The PostgreSQL Connector allows you to integrate PostgreSQL into your data flow by pushing or pulling data from various PostgreSQL tables.
Configuring the PostgreSQL Connector follows a three-step process:
- Create (or select) a connection to PostgreSQL
- Select an Action to perform (Select, Upsert, etc)
- Select the Table(s) and columns within the Table(s) to perform the action against
After establishing a connection to the target database, the connector reads the list of tables/views present in the database.
Selecting the Action determines how the PostgreSQL Connector will interact with PostgreSQL data: Select to pull data into CData Arc, Upsert data from Arc to update PostgreSQL, etc. For more information, please see the Actions section.
Selecting the Table(s) and columns determines which specific sets of PostgreSQL data should be selected or updated. For more information please see the Tables and Columns section.
Establishing a Connection
The following connection properties are usually required in order to connect to PostgreSQL:
- Server The host name or IP of the server hosting the PostgreSQL database.

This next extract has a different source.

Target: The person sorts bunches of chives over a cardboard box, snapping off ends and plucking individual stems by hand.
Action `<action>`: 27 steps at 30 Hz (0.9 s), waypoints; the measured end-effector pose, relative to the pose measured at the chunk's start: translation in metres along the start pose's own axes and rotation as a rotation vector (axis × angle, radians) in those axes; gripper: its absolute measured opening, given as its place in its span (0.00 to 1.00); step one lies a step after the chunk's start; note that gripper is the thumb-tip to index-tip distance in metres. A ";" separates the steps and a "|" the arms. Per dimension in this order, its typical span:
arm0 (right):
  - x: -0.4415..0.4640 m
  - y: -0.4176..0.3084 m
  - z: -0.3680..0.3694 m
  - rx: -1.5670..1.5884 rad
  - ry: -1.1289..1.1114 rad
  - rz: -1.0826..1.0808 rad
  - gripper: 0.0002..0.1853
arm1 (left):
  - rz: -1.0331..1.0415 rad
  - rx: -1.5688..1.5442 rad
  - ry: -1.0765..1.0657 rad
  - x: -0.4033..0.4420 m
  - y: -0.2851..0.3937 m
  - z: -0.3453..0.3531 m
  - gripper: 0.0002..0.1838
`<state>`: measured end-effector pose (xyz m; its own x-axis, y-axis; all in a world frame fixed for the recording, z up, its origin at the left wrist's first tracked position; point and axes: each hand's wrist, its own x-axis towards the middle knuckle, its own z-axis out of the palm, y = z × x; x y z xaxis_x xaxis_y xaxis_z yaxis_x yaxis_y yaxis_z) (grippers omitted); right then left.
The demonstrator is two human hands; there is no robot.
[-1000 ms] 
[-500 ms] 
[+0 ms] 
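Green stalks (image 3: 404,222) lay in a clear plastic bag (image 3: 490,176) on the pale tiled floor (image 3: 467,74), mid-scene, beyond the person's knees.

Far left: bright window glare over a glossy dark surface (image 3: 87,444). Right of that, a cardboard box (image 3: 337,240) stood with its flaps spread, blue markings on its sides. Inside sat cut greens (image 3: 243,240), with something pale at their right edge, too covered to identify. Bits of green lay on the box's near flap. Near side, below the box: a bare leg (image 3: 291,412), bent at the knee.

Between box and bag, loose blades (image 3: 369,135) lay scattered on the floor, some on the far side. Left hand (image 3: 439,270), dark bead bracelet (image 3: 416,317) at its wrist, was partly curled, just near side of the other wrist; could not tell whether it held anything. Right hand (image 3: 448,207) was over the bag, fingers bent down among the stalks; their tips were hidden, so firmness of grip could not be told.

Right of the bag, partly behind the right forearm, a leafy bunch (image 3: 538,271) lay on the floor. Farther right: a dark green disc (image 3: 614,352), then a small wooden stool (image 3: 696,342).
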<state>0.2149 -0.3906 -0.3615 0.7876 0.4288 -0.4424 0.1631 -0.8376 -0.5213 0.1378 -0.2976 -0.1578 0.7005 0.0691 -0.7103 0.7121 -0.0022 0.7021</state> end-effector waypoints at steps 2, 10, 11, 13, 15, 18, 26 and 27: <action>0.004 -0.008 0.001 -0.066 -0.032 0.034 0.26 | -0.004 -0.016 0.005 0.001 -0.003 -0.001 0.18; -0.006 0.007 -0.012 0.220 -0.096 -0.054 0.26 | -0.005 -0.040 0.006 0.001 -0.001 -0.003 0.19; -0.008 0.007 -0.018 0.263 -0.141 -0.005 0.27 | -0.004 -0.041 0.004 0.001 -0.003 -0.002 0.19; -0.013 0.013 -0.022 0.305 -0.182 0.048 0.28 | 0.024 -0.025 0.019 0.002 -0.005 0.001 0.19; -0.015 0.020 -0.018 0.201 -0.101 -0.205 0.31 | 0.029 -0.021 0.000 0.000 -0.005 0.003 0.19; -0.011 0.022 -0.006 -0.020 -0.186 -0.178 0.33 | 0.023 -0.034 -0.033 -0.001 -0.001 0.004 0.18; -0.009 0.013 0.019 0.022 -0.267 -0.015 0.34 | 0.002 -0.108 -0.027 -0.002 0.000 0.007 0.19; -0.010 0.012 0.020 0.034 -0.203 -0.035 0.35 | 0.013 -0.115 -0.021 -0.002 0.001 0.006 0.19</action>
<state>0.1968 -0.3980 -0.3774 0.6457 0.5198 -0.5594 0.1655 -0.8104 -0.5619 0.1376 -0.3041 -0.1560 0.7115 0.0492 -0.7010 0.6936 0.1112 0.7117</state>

- User The user which will be used to authenticate with the PostgreSQL server.
- Password The password which will be used to authenticate with the PostgreSQL server.
You can also optionally set the following:
- Database The database to connect to when connecting to the PostgreSQL Server. If this is not set, the user’s default database will be used.
- Port The port of the server hosting the PostgreSQL database. 5432 by default.
The connector may provide secure communication with PostgreSQL server using SSL encryption. You can optionally turn on SSL encryption by setting
Use SSL to true in the Advanced tab.
You can also leverage SSL authentication to connect to PostgreSQL data. For that configure the following connection properties:
- SSLClientCert Set this to the name of the certificate store for the client certificate. Used in the case of 2-way SSL, where truststore and keystore are kept on both the client and server machines.
- SSLClientCertPassword If a client certificate store is password-protected, set this value to the store’s password.
- SSLClientCertSubject The subject of the TLS/SSL client certificate. Used to locate the certificate in the store.
- SSLClientCertType The certificate type of the client store.
- SSLServerCert The certificate to be accepted from the server.
The PostgreSQL Connector can interact with PostgreSQL in three ways:
- Select PostgreSQL for data to pull into the Arc flow
- Upsert data from the Arc flow into PostgreSQL
- Look Up values from PostgreSQL to update data within the Arc flow
- Execute a Stored Procedure with input from the flow and pass the result down the flow
The Select action retrieves data from PostgreSQL and brings it into Arc. When the PostgreSQL Connector is set to this Action, it functions as the beginning of an Arc flow.
Each Select is targeted at a specific PostgreSQL table. The PostgreSQL Connector will format data retrieved from PostgreSQL as an XML structure based on the tables and columns selected. These XML documents can be mapped/transformed using the XML Map Connector for further processing in the flow.
The Filter panel allows for adding filters to the Select, which function similarly to ‘WHERE’ clauses in SQL. Use the Add rule button to add new filters, and use Add group to group them together by logical operators (AND, OR).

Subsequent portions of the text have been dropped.